● **About this exercise**
The required answer is the data below, restated word for word with images omitted.

● **Raw data**
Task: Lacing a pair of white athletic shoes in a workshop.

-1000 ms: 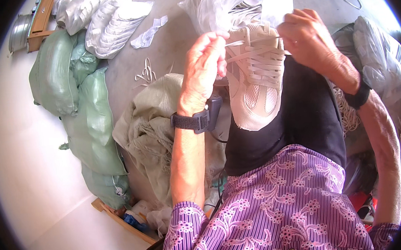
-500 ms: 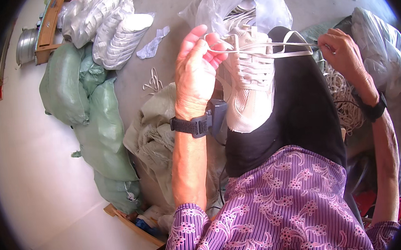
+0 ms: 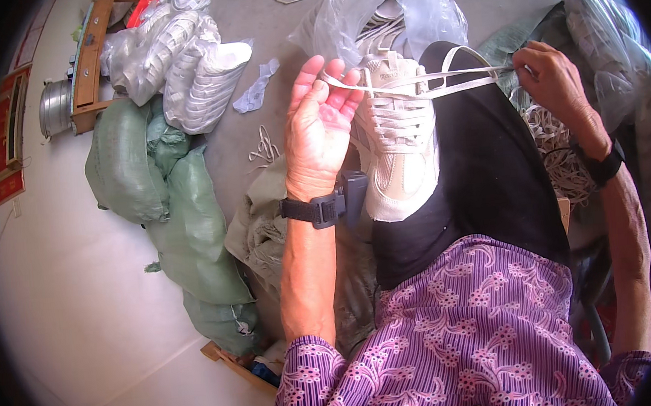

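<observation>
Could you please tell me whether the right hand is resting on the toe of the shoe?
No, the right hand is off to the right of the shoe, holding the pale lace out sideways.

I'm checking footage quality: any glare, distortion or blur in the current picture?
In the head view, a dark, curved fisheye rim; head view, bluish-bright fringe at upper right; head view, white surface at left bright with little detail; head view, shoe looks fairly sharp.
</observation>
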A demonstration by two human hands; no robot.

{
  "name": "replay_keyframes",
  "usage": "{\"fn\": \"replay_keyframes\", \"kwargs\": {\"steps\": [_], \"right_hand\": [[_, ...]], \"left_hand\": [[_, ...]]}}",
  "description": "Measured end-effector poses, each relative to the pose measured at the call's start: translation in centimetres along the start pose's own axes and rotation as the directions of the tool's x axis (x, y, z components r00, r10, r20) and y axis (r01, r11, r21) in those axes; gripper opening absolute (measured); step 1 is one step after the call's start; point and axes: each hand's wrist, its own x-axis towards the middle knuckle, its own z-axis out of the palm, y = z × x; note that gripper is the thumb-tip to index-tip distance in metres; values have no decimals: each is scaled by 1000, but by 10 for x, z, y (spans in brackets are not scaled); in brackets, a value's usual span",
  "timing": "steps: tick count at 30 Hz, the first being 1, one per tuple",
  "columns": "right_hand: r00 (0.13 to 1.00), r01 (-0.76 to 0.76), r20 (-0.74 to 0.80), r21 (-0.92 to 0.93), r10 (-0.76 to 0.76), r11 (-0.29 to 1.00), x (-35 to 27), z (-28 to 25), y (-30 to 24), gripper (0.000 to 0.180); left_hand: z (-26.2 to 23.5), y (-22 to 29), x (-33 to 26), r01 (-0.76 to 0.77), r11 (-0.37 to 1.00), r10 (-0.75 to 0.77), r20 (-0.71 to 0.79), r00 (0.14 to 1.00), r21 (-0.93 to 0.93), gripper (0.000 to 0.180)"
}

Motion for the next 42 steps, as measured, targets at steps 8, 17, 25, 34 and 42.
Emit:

● **Problem solution**
Task: Lacing a pair of white athletic shoes in a workshop.

-1000 ms: 
-500 ms: 
+0 ms: 

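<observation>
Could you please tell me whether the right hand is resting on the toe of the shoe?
No, the right hand is off to the right of the shoe, holding the pale lace out sideways.

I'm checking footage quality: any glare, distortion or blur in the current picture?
In the head view, a dark, curved fisheye rim; head view, bluish-bright fringe at upper right; head view, white surface at left bright with little detail; head view, shoe looks fairly sharp.
</observation>
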A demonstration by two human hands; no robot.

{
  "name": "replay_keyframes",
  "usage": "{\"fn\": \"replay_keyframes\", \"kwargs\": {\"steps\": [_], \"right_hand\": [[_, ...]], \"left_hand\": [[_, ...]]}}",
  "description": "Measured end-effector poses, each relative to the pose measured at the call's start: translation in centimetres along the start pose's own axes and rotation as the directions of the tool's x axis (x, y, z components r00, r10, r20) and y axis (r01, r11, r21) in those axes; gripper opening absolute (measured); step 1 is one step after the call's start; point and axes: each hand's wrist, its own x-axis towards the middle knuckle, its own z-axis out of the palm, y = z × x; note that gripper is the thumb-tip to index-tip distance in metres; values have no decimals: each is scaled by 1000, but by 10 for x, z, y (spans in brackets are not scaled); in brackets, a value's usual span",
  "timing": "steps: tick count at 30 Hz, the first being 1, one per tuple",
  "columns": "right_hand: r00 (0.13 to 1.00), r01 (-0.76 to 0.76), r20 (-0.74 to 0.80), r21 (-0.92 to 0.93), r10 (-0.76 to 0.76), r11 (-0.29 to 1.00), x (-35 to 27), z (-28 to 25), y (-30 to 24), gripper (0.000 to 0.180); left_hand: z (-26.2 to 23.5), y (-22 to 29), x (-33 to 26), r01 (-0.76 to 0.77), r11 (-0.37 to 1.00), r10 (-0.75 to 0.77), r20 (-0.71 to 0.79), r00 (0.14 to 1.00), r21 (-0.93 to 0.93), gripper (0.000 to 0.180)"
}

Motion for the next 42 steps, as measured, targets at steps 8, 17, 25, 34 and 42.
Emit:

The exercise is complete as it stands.